Daylight Saving Time has mixed effects on people’s health. Transitions into and out of DST can disturb people’s sleeping patterns, for example, and make them more restless at night. Night owls tend to be more bothered by the time changes than people who like mornings.
There’s a spike in heart attacks during the first week of Daylight Saving Time, according to a study published in 2008. The loss of an hour’s sleep may make people more susceptible to an attack. When Daylight Saving Time ends in the fall, heart attacks briefly become less frequent than usual.
People are safer drivers during daylight hours, and researchers have found that Daylight Saving Time reduces lethal car crashes and pedestrian strikes. In fact, a study concluded that observing Daylight Saving Time year-round would annually prevent about 195 deaths of motor vehicle occupants and about 171 pedestrian fatalities.
The Energy Policy Act of 2005, signed into law by President George W. Bush, extended the length of Daylight Saving Time by four weeks. It now begins at 2 AM on the second Sunday in March. It ends on the first Sunday in November.
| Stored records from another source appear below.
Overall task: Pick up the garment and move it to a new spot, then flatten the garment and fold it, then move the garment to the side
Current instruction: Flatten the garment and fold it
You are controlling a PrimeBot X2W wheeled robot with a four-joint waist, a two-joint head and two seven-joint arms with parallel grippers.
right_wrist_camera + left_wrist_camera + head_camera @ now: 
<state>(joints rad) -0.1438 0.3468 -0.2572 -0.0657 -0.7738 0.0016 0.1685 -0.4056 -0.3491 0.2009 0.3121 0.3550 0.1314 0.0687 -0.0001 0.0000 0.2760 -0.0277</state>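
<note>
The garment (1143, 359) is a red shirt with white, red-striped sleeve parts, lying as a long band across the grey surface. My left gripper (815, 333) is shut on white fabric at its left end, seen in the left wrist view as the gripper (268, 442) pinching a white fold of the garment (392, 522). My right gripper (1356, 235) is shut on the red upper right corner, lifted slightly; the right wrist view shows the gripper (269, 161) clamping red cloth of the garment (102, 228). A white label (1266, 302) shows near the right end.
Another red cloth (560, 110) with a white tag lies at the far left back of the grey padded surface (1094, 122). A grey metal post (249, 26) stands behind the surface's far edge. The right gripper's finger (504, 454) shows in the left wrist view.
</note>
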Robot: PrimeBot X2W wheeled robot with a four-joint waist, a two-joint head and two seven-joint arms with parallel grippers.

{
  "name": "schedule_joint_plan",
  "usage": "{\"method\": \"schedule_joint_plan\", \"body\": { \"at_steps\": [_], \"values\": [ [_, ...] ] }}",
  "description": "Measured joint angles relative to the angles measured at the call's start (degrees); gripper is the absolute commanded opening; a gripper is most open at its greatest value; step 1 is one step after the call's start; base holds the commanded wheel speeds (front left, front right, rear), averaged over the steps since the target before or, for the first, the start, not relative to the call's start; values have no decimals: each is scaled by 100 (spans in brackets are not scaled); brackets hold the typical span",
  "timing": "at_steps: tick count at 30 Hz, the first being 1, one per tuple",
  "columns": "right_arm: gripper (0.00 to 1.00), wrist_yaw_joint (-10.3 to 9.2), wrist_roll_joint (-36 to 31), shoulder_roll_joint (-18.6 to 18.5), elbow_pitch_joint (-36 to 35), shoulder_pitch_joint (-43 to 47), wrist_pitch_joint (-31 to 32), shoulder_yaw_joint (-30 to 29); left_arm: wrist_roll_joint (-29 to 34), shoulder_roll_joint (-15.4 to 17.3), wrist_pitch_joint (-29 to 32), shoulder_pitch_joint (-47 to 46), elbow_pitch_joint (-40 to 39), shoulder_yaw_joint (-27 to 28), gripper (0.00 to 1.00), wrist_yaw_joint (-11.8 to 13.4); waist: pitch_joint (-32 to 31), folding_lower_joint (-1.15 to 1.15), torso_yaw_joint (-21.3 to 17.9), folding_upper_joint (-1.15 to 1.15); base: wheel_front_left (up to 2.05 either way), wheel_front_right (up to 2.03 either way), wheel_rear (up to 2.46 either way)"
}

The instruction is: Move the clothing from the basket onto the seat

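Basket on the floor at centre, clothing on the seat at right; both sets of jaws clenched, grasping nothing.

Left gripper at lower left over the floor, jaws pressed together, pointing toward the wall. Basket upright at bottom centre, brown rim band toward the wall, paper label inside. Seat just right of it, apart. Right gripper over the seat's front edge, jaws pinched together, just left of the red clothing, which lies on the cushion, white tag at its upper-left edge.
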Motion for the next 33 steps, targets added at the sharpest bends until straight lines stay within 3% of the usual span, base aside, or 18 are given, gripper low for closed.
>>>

Also in 2005, Kazakhstan abolished Daylight Saving Time, citing negative health effects. The country’s government reportedly calculated that 51.6 percent of Kazakhs responded badly to the time change.
Two states — Arizona and Hawaii — and four U.S. territories — American Samoa, Guam, Puerto Rico, and the U.S. Virgin Islands — don’t observe Daylight Saving Time. Indiana adopted Daylight Saving Time in 2006.
Daylight Saving Time was first used during World War I, as part of an effort in the United States and other warring countries to conserve fuel. In theory, using daylight more efficiently saves fuel and energy because it reduces the nation’s need for artificial light.
The first American to advocate for daylight saving was Benjamin Franklin. He realized in 1784 that many people burned candles at night yet slept past dawn in the summer, wasting early-morning sunlight.